本文主要是介绍卡夫卡 启动生产者_如何使卡夫卡生产者消费品生产做好准备,希望对大家解决编程问题提供一定的参考价值,需要的开发者们随着小编来一起学习吧!
卡夫卡 启动生产者
Kafka is an open-source stream processing platform. It is developed to provide high throughput and low latency to handle real-time data.
Kafka是一个开源流处理平台。 开发它是为了提供高吞吐量和低延迟来处理实时数据。
Before we read about how to make our Kafka producer/consumer production-ready, Let’s first understand the basic terminologies of Kafka.
在我们了解如何使我们的Kafka生产者/消费者生产就绪之前,让我们首先了解Kafka的基本术语。
Kafka topic: It refers to a family or name to store a specific kind of message or a particular stream of data. A topic contains messages of a similar kind.
Kafka主题:它是指用于存储特定类型的消息或特定数据流的族或名称。 主题包含类似的消息。
Kafka partition: A topic can be partitioned into one or more partitions. It is again to segregate the messages from one topic into multiple buckets. Each partition may reside on the same/different Kafka brokers.
Kafka分区:一个主题可以分为一个或多个分区。 再次将消息从一个主题隔离到多个存储桶中。 每个分区可以驻留在相同/不同的Kafka代理上。
Kafka producer: It is a component of the Kafka ecosystem which is used to publish messages onto a Kafka topic.
Kafka生产者:它是Kafka生态系统的组成部分,用于将消息发布到Kafka主题上。

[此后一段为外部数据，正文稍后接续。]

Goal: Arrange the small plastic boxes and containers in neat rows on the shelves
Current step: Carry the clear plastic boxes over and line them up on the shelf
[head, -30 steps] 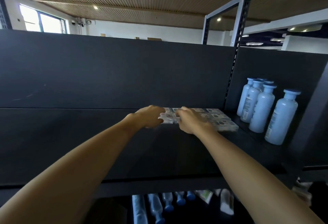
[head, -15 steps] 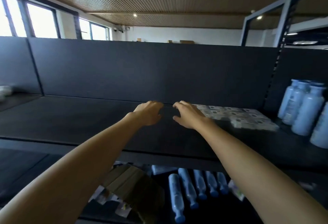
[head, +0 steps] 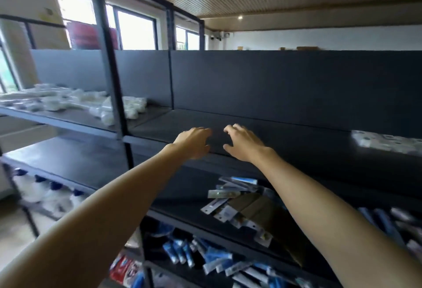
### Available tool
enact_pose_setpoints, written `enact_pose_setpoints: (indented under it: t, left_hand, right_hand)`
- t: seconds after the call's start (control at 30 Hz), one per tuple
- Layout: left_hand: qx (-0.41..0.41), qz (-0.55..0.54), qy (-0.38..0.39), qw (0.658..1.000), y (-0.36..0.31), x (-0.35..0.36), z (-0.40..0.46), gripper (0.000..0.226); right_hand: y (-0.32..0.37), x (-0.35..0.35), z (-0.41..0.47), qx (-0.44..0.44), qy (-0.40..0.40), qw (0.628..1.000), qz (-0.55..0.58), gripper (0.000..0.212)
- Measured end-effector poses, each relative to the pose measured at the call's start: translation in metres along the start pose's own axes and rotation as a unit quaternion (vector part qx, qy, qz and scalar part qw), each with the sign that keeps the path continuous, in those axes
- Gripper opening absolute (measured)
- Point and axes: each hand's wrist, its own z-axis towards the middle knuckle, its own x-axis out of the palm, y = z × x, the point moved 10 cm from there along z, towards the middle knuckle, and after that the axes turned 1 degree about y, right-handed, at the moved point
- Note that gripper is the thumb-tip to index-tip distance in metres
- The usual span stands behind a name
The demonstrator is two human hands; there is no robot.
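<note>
Both my hands hover over a bare stretch of the dark top shelf [head: 296, 141]. My left hand [head: 194, 141] and my right hand [head: 242, 142] are side by side, fingers loosely curled, and hold nothing. A flat group of small clear plastic boxes [head: 388, 142] with printed labels lies in rows on the same shelf at the far right, well away from my right hand. On the neighbouring shelf bay to the left lies a loose pile of white and clear plastic containers [head: 75, 102].
A black upright post [head: 114, 95] divides the two shelf bays. The shelf below holds flat packets and a cardboard piece [head: 237, 198]. Lower still lie blue-and-white tubes [head: 205, 255]. White bottles with blue caps [head: 45, 194] stand at lower left.
My hands have let go of the small boxes and moved left along the shelf. My view has swung left, so the boxes are now at the far right and the blue bottles are out of sight.
</note>
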Motion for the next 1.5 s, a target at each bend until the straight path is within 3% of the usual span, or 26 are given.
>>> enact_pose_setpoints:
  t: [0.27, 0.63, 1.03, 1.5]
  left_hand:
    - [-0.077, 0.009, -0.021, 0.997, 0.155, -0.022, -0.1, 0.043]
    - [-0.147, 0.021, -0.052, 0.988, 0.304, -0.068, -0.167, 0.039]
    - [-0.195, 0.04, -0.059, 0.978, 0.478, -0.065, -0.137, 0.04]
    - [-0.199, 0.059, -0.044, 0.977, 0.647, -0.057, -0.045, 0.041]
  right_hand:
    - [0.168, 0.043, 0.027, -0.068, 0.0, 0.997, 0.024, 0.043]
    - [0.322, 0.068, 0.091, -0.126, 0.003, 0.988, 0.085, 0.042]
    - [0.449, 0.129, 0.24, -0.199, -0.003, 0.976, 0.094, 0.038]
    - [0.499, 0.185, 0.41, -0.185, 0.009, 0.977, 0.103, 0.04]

Kafka consumer: It is another component of the Kafka ecosystem which consumes messages produced by a Kafka producer on a topic.

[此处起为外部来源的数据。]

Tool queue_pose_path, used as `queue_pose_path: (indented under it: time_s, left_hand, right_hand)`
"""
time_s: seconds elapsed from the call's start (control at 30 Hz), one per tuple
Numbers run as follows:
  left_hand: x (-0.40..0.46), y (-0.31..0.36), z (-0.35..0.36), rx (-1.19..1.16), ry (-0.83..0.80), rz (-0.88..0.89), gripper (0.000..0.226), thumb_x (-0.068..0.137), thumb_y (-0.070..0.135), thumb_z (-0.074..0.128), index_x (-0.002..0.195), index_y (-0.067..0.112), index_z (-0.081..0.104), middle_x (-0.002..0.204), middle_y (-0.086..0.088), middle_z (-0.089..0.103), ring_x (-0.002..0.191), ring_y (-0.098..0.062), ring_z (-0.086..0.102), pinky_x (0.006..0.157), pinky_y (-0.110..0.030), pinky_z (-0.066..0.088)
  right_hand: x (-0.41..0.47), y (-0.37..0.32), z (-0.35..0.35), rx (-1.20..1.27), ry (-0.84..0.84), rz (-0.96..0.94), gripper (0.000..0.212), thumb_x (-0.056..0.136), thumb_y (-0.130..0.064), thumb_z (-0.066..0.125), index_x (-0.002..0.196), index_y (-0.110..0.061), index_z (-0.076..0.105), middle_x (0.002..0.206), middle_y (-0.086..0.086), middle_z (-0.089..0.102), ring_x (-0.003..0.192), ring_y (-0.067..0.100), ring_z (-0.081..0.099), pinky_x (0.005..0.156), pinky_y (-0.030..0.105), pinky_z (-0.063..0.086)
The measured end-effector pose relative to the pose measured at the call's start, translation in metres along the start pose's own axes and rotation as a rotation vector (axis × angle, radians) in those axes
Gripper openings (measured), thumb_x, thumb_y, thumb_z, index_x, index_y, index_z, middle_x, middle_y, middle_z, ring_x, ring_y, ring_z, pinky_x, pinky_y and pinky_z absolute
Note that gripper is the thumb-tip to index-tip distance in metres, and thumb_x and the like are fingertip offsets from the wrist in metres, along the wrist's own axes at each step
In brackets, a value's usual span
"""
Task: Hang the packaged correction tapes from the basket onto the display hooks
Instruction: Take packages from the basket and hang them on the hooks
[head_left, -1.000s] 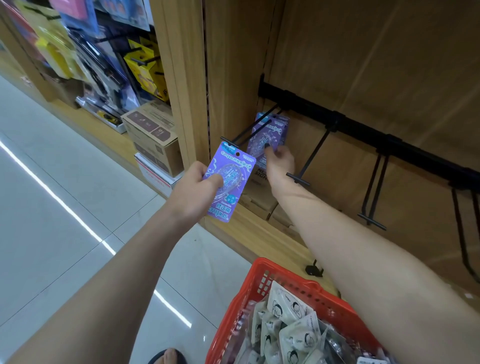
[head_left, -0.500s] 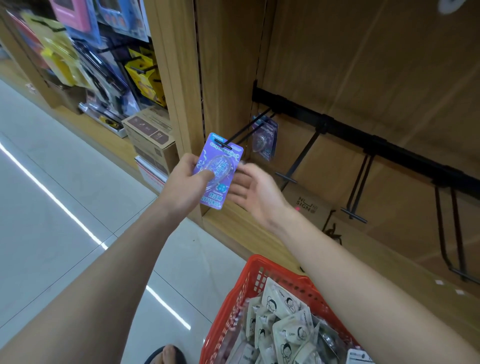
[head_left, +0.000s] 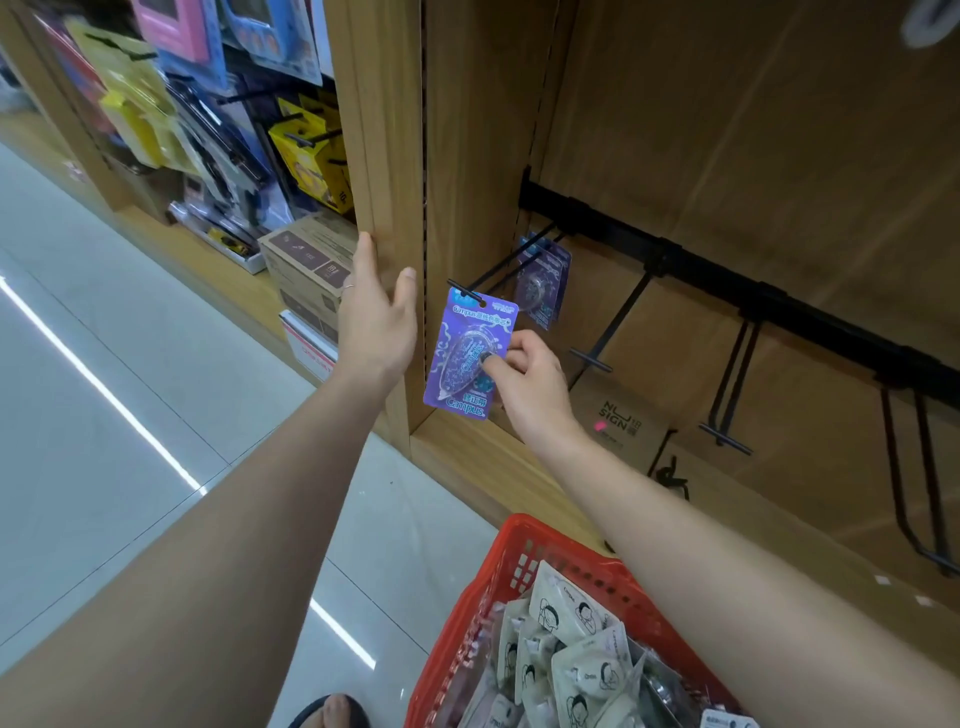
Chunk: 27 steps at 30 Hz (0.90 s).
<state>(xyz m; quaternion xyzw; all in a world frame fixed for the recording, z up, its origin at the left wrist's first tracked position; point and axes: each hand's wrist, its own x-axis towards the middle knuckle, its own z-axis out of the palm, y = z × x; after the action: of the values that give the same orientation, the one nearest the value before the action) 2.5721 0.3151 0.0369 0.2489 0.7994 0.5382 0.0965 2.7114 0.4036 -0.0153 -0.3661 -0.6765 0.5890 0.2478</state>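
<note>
A purple packaged correction tape (head_left: 470, 353) hangs at the front tip of the leftmost black display hook (head_left: 498, 267). My right hand (head_left: 530, 387) pinches its right edge with thumb and fingers. Farther back on the same hook hangs another purple correction tape pack (head_left: 545, 283). My left hand (head_left: 375, 322) is open beside the pack, fingers straight against the wooden upright, holding nothing. The red basket (head_left: 524, 564) at the bottom holds several pale packaged items.
Three more black hooks (head_left: 613, 327) stick out empty from the black rail (head_left: 753, 291) to the right. Brown cardboard boxes (head_left: 623, 415) sit on the wooden shelf below. Left of the upright hang other packaged goods (head_left: 208, 104). Tiled floor lies at the left.
My left hand has let go of the purple pack and moved up against the upright. My right hand has taken hold of the pack, which now hangs on the hook tip.
</note>
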Motion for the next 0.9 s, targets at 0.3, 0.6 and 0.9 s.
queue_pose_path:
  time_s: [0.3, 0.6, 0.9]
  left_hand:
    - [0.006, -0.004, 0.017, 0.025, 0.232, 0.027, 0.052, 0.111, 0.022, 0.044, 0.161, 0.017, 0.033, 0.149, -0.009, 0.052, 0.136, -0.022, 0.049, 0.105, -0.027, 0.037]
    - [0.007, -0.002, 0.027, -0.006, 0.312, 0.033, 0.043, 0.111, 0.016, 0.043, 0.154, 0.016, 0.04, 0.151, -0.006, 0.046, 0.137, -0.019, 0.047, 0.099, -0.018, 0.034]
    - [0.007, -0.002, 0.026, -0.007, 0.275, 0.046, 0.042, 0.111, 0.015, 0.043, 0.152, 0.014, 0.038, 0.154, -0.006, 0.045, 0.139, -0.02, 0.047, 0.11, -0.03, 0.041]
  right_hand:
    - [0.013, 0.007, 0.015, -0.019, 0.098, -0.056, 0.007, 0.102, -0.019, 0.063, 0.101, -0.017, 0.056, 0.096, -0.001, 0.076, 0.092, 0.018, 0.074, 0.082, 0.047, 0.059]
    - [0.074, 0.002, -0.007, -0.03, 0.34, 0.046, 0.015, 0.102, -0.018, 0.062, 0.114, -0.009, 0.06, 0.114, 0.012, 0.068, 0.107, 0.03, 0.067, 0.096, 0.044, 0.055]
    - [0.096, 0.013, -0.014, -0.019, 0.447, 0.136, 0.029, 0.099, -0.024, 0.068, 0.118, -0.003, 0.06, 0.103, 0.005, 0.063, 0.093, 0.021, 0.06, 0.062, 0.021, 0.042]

卡夫卡消费者:这是卡夫卡生态系统的另一个组成部分,使用卡夫卡生产者产生的有关主题的消息。
Kafka生产者配置 (Kafka producer configurations)
Having knowledge of these producer configurations becomes critical for us in order to get optimal performance and to leverage the capabilities of Kafka in your streaming application in the best possible way. There are multiple configurations. Let's look at each of them in detail below:
了解这些生产者配置对于我们至关重要,以便获得最佳性能并以最佳方式在您的流式应用程序中利用Kafka的功能。 有多种配置。 让我们在下面详细查看它们:
Retries: This configuration is used to set the maximum number of retry attempts to be done by the producer in case of any message publish failure. If your application can not afford to miss any data publish, we increase this count to guarantee to publish our data.
重试:此配置用于设置在任何消息发布失败的情况下,生产方要进行的最大重试次数。 如果您的应用程序不能错过任何发布的数据,我们将增加此计数以保证发布我们的数据。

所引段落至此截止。